Pensandoci, questa storia è piena di coincidenze... o solo, quando qualcosa o qualcuno è destinato a te, trova il modo di raggiungerti anche quando fai di tutto per evitarlo.

Ora vi racconto di una stupida coincidenza che mise Jungkook come un segugio pronto a mordere il suo osso.

Era ormai pomeriggio inoltrato, Jimin era pronto per andare al lavoro. Era sereno. Ormai la minaccia Joowon si era estinta grazie al suo Hyung, Seokjin, e la sua vita aveva ripreso lo stesso ritmo di sempre. Era in sella sulla sua moto ad aspettare Jungkook il quale aveva cortesemente chiesto un passaggio e, a Jimin, non poteva che far piacere accompagnare il suo vicino e passare anche solo pochi minuti con lui stretto a sé.

"Scusa il ritardo." Si scusò Jungkook indossando il casco che Jimin teneva in mano.

"Non preoccuparti." Lo rassicurò maggiore sorridendo. "Sei pronto?" Chiese in seguito e, dopo averlo visto annuire, partì tutto gas.

Jimin conosceva quel posto, dove doveva accompagnare il ragazzo, infatti, dopo aver parcheggiato e averlo fatto scendere, una figura uscì dal portone di fianco a loro.

"Dottoressa." Salutò togliendosi il casco.

"Jimin." Sorrise la donna, la quale era dovuta scendere al portone dell'edificio per ritirare una posta raccomandata. "Ti trovo bene." Aggiunse.

"Sto più bene." Sorrise ancora. Lei era stata la sua psicologa, Taehyung lo aveva costretto ad andare e non poteva far altro che ringraziarlo. Quella donna lo aveva aiutato a ritrovarsi ed era sicuro che avrebbe anche aiutato Jungkook.

"Vi conoscete?" Si intromise il minore curioso. Come un pettegolo sordo cercava di captare la situazione tra i due.

"Amici di vecchia data." Gli fece l'occhialino Jimin prima di congedarsi e sparire nella strada della città.

"In che senso amici? Vi conoscevate? Come?" Con sguardo curioso Jungkook seguiva la dottoressa dentro lo studio come un cane con una calda bistecca. Voleva sapere. Doveva sapere.

"Quindi lei conosce Jimin?" La dottoressa sì era lasciata sfuggire di quando il ragazzo menzionato fosse stato un suo paziente e a quanto pare il silenzio, venutosi a creare alle altre innumerevoli domande, non era servito. Jungkook continuava imperterrito con la sua curiosità.

"Jungkook, non posso parlarti dei miei pazienti."

"Ma ha anche detto che Jimin non viene più da lei, perciò non è più un suo paziente."

"Non importa. Non posso dirti niente.

"Questo è ingiusto!"

"No, questa è la legge. Ora dimmi: come mai tanto interesse?"

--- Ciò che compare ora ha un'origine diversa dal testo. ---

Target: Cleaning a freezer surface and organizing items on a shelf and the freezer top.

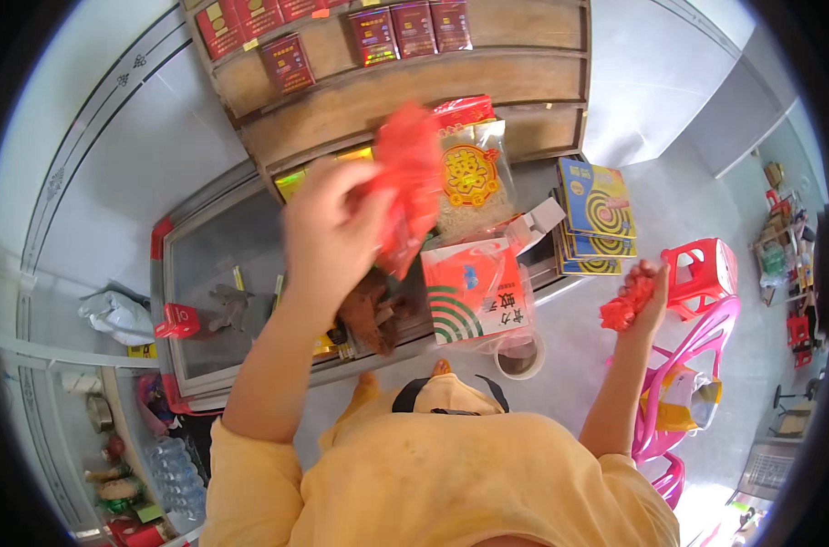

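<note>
My left hand [332, 232] is raised over the glass counter, its fingers shut on a red plastic packet [411, 178], both blurred. Out to the right, my right hand [647, 294] grips a crumpled red plastic bundle [621, 311]. Just behind the packet lies a clear bag with a yellow double-happiness emblem [470, 171]. A red and white mosquito coil box [476, 290] sits near the counter's front edge, beside a small open white carton [539, 222]. Dark brown crumpled material [370, 314] lies partly below my left hand.
Wooden shelves [401, 89] with dark red packs stand behind the glass counter [216, 232]. Blue and yellow coil boxes [596, 212] are stacked at the right. A bin [520, 359] stands below the counter's edge. A red stool [705, 273] and a pink chair [719, 328] are near my right arm.
</note>
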A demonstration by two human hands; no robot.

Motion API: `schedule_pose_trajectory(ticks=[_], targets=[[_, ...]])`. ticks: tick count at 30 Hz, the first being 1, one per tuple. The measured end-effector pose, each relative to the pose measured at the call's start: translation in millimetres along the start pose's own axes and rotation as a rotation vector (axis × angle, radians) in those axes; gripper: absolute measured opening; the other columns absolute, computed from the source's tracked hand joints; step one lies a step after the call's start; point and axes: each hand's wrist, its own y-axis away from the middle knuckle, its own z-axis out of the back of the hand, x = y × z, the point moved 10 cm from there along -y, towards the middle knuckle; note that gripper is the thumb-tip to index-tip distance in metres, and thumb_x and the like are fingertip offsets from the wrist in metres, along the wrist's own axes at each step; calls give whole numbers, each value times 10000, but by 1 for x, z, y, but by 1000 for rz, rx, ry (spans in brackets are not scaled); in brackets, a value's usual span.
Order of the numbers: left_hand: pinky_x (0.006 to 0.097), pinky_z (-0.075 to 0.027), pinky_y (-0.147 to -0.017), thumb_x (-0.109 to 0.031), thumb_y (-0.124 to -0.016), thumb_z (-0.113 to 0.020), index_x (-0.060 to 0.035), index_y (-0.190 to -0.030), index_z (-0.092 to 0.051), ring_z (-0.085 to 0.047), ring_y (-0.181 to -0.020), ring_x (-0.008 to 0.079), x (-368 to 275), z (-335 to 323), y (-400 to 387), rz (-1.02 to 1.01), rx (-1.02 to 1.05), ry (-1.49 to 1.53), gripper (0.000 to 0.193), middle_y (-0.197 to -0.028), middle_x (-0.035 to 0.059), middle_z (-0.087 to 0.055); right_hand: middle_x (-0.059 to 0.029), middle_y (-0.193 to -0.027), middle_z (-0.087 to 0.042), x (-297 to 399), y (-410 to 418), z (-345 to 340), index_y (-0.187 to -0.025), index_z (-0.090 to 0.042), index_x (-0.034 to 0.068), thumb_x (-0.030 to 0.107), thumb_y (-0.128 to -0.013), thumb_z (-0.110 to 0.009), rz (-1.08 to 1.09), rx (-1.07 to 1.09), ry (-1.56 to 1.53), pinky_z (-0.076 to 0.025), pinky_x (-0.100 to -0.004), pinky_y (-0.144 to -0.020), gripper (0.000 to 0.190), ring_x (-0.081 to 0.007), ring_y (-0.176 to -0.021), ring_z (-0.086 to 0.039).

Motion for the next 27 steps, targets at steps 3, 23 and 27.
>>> schedule_pose_trajectory(ticks=[3,23,27], targets=[[303,-482,-661,-71,-778,-701,-14,-937,-643,-614,-778,201,-22,-76,-36,-207,31,-32,178,-862,102,-614,-21,-731,-548,-19,-1,-30,-906,-590,55,456,-957,-482,-101,160,-119,-419,-233,-496,418,-109,-633,-526],[265,-493,-631,-47,-823,-671,-27,-941,-631,-595,-737,140,34,-84,107,130,331,208,125,-856,72,-592,-43,-893,-654,34,-22,-238,-981,-624,20,86,-797,-729,776,403,571,-486,-261,-759,222,-122,-819,-605],[284,-498,-649,-52,-825,-663,-41,-936,-640,-611,-767,195,50,-43,162,275,384,107,114,-888,71,-598,-110,-999,-662,2,-37,-298,-1029,-642,81,203,-777,-705,1101,580,1308,-466,-372,-863,287,-291,-989,-609]])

"Chi io? Stavo solo chiedendo..." Si fece piccolo nel suo posto sul divano.

"Facciamo un passo indietro: da quanto lo conosci?" Chiese lei dolcemente.

"Non molto... pochi mesi." Ammise. "All'incirca poco prima di tornare in terapia."

"È stato lui a convincerti a tornare?" Forse Jungkook ancora non ci era arrivato, ma lei aveva studiato e visto casi simili. Sapeva dove andare a parare.

"Quella notte era sul tetto. Era nello stato in cui ero io sul quel tavolo in quella tenda. Avrebbe fatto qualsiasi per non sentire più dolore..." Abbassò lo sguardo sulle sue mani che si accarezzavano dandosi conforto.

"E tu cosa hai pensato in quel momento?"

"Avrei voluto prendere tutto il suo dolore." Ammise abbozzando un sorriso. Come se il suo cuore avesse parlato al posto del cervello.